• INSTRUCTIONS FOR THE TASK: Some of the lines below need repeating. Reproduce exactly those between the lines holding "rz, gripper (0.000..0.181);" and "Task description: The", inclusive.

• LISTED ENTRIES:
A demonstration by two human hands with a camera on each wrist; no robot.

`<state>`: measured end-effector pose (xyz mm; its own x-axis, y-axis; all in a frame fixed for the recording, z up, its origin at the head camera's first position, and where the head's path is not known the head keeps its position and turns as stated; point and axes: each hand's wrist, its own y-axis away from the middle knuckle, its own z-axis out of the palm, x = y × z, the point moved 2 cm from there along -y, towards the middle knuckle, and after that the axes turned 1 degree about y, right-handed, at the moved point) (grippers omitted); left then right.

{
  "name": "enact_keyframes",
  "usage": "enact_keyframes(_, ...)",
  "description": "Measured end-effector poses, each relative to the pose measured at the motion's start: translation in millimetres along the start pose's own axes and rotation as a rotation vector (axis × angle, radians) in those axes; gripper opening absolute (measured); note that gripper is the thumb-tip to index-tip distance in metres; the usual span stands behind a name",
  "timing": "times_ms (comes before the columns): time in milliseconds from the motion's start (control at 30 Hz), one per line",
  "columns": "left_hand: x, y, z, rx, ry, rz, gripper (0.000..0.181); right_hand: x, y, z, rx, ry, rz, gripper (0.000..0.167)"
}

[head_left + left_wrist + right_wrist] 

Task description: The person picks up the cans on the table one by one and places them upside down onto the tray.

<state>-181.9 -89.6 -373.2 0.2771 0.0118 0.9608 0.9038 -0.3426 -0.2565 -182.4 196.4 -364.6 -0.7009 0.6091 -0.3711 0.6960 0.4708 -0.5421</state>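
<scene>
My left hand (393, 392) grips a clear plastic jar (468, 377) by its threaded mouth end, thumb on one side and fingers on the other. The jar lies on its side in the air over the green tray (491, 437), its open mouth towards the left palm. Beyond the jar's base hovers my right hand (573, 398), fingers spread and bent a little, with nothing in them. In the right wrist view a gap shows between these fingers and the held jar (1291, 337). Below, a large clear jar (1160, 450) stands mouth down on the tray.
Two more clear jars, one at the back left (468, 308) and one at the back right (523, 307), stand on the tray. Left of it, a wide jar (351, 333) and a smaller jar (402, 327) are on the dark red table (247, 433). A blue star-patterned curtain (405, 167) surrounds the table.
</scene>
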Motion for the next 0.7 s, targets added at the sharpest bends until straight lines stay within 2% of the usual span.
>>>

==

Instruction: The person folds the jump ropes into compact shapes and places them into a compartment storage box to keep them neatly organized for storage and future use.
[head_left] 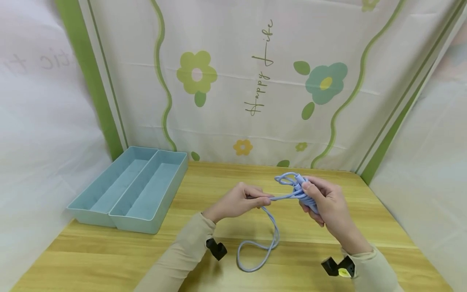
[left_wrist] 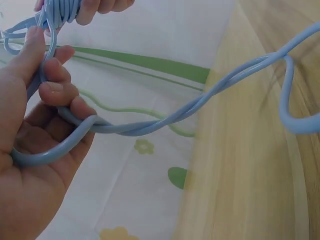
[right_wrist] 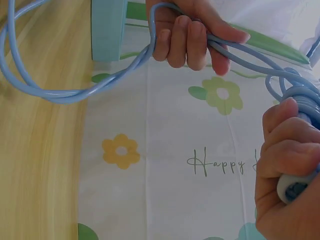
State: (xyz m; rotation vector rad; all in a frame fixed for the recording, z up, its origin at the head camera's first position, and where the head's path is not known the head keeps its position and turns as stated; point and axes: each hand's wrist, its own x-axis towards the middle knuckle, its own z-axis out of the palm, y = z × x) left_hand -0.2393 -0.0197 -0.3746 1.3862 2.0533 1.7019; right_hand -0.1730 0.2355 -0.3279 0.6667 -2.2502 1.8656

• ANSWER TO THE EXERCISE:
  "columns": "left_hand: x, y, z, rx, ry, rz, gripper (0.000..0.181); right_hand: x, y, z, rx, ry, rz, gripper (0.000..0.167)"
}

[head_left + left_wrist + right_wrist] 

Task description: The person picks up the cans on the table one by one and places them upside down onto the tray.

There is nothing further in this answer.